» **Exercise objective**:
Would you return, word for word, the lines of the data below from the line with "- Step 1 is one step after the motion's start" through the line with "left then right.", and no others?

» **The data**:

-----

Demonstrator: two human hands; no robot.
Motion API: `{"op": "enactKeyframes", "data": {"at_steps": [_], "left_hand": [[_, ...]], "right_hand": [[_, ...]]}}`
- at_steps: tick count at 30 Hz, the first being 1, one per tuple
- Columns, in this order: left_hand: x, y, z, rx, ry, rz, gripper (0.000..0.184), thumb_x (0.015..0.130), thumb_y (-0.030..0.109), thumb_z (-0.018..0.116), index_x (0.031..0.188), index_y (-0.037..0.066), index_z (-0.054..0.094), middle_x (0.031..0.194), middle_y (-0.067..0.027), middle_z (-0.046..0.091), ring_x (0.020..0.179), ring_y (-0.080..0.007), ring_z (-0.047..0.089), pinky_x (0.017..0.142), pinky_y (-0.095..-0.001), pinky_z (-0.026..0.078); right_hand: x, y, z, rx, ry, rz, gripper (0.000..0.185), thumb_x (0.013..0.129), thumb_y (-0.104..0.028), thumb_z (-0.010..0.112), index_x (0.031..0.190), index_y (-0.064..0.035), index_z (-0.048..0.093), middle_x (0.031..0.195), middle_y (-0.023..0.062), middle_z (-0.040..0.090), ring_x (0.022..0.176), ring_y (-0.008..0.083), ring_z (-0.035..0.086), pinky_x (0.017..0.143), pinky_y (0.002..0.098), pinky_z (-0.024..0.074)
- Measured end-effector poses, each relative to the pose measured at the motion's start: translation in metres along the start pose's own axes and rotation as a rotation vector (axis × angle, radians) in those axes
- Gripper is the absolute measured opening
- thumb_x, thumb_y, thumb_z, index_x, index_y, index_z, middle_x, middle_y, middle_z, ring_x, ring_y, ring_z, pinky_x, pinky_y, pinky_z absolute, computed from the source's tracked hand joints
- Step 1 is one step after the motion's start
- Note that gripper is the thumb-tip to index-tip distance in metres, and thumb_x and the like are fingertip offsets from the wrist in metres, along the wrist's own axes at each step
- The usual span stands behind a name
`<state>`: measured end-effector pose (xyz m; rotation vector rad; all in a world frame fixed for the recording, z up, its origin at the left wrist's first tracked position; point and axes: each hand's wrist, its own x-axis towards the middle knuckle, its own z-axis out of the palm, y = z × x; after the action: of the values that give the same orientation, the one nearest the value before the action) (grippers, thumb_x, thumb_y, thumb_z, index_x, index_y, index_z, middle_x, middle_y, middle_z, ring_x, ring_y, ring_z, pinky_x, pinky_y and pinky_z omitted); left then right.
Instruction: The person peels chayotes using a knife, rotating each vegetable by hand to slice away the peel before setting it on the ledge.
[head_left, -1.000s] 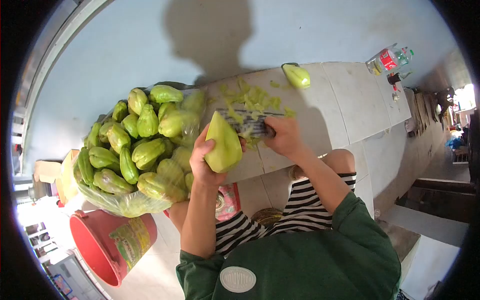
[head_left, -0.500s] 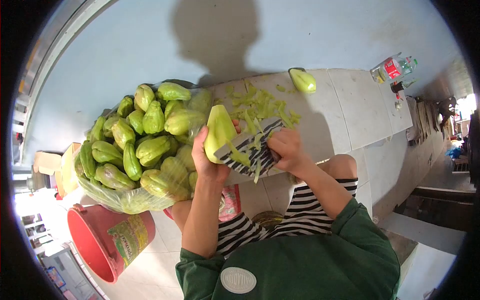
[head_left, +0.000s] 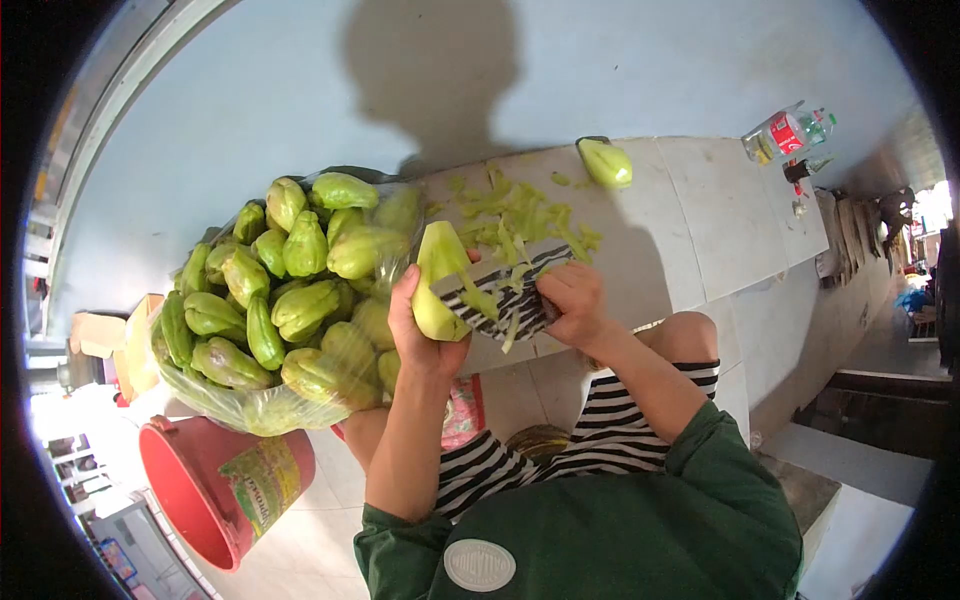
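My left hand (head_left: 425,335) is wrapped round a pale, partly peeled chayote (head_left: 438,262), thumb on its near side. My right hand (head_left: 575,300) is closed at the end of a broad knife (head_left: 510,285); the handle is hidden in my fist. The blade reaches left to the chayote's side, and black-and-white stripes show on it like a reflection of the striped shorts. Strips of green peel (head_left: 483,302) cling to the blade. More peelings (head_left: 530,212) lie scattered on the tiled ledge (head_left: 640,240) beyond my hands. A peeled chayote (head_left: 606,163) lies near the wall.
On the left, a clear plastic bag (head_left: 265,410) bulges with many unpeeled chayotes (head_left: 305,245). A red bucket (head_left: 190,490) is tipped below it, near a cardboard box (head_left: 140,340). A plastic bottle (head_left: 785,135) lies at the ledge's far right, beside a small dark bottle (head_left: 797,171).
The chayote in my left hand has dropped slightly toward me and tilted. The knife stays against its side, with little movement of my right hand.
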<state>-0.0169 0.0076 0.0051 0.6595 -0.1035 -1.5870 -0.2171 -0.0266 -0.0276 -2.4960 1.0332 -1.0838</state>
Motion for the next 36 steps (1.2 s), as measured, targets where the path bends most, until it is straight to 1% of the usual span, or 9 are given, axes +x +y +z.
{"op": "enactKeyframes", "data": {"at_steps": [3,11,15,20,27,29,30,33,36], "left_hand": [[0.003,0.004,-0.01,0.104,-0.042,0.039,0.057,0.091,0.042,0.047,0.124,-0.003,0.053,0.108,-0.0195,0.064,0.099,-0.03,0.062,0.089,-0.0414,0.05],[0.002,0.006,-0.004,0.026,0.017,0.089,0.058,0.089,0.043,0.049,0.125,-0.002,0.053,0.111,-0.0199,0.063,0.1,-0.0299,0.062,0.089,-0.0411,0.05],[0.003,0.006,-0.015,0.035,-0.065,0.012,0.057,0.087,0.041,0.053,0.125,-0.001,0.054,0.112,-0.019,0.063,0.1,-0.0303,0.063,0.088,-0.0421,0.051],[0.0,0.001,-0.009,0.035,-0.031,0.047,0.054,0.086,0.039,0.057,0.123,-0.001,0.055,0.11,-0.0177,0.064,0.098,-0.0303,0.063,0.085,-0.041,0.052],[-0.001,0.002,-0.008,0.078,-0.044,0.006,0.055,0.085,0.039,0.057,0.124,-0.001,0.053,0.108,-0.0174,0.064,0.096,-0.0302,0.063,0.082,-0.0426,0.053],[-0.001,0.0,-0.008,0.145,-0.099,0.043,0.057,0.085,0.04,0.057,0.125,-0.001,0.052,0.107,-0.0174,0.063,0.096,-0.0303,0.062,0.082,-0.0437,0.052],[0.001,0.003,-0.012,0.178,-0.224,0.001,0.058,0.085,0.041,0.057,0.126,-0.001,0.051,0.107,-0.0174,0.061,0.097,-0.0301,0.061,0.082,-0.0442,0.052],[0.003,0.0,-0.01,0.173,-0.236,0.012,0.06,0.086,0.043,0.056,0.127,0.0,0.05,0.111,-0.0186,0.06,0.098,-0.0308,0.06,0.08,-0.0444,0.052],[0.0,0.002,-0.004,0.073,-0.072,0.008,0.057,0.089,0.043,0.054,0.128,0.001,0.05,0.114,-0.0192,0.06,0.098,-0.032,0.06,0.078,-0.0458,0.052]], "right_hand": [[0.004,-0.005,-0.006,0.023,-0.044,-0.108,0.023,0.056,-0.014,0.066,0.069,-0.0083,0.049,0.063,0.0061,0.05,0.056,0.0262,0.052,0.054,0.037,0.0399],[0.002,-0.001,0.002,0.03,-0.06,0.074,0.026,0.056,-0.012,0.069,0.071,-0.0077,0.049,0.062,0.0085,0.049,0.057,0.0303,0.053,0.053,0.0413,0.0403],[0.005,-0.008,-0.007,0.049,-0.115,-0.024,0.028,0.056,-0.013,0.07,0.072,-0.0073,0.048,0.061,0.0089,0.05,0.057,0.0319,0.052,0.053,0.0417,0.0407],[0.004,0.002,0.007,0.003,-0.014,0.154,0.029,0.055,-0.016,0.071,0.069,-0.0076,0.046,0.058,0.009,0.049,0.055,0.0316,0.052,0.05,0.0414,0.039],[0.009,-0.01,-0.009,0.119,-0.081,0.059,0.025,0.059,-0.013,0.072,0.069,-0.0048,0.051,0.061,0.0119,0.048,0.057,0.0344,0.051,0.052,0.0408,0.0381],[0.015,-0.003,-0.002,0.115,-0.086,0.333,0.022,0.063,-0.012,0.071,0.073,-0.0032,0.053,0.061,0.0127,0.05,0.057,0.0351,0.052,0.052,0.0413,0.0397],[0.013,0.001,0.0,0.11,-0.079,0.336,0.022,0.063,-0.012,0.071,0.073,-0.0032,0.053,0.061,0.0127,0.05,0.057,0.0351,0.052,0.052,0.0413,0.0397],[0.014,0.006,0.004,0.077,-0.112,0.425,0.023,0.067,-0.016,0.07,0.071,-0.0022,0.052,0.06,0.0149,0.055,0.058,0.0386,0.056,0.055,0.0437,0.044],[0.012,-0.001,0.004,0.163,-0.056,0.443,0.022,0.068,-0.015,0.068,0.073,0.0,0.053,0.059,0.0162,0.055,0.055,0.0368,0.055,0.053,0.042,0.0435]]}}
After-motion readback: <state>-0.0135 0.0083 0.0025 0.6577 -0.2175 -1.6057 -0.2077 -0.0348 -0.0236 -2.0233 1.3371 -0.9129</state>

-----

» **Your response**:
- Step 1 is one step after the motion's start
- Note that gripper is the thumb-tip to index-tip distance in metres, and thumb_x and the like are fingertip offsets from the wrist in metres, along the wrist's own axes at each step
- The usual span stands behind a name
`<state>`: measured end-effector pose (xyz m; rotation vector rad; all in a world frame fixed for the recording, z up, its origin at the left wrist's first tracked position; point and axes: each hand's wrist, its own x-axis towards the middle knuckle, its own z-axis out of the palm, y = z × x; after the action: of the values that give the same orientation, the one nearest the value before the action) (grippers, thumb_x, thumb_y, thumb_z, index_x, index_y, index_z, middle_x, middle_y, middle_z, ring_x, ring_y, ring_z, pinky_x, pinky_y and pinky_z omitted); left then right.

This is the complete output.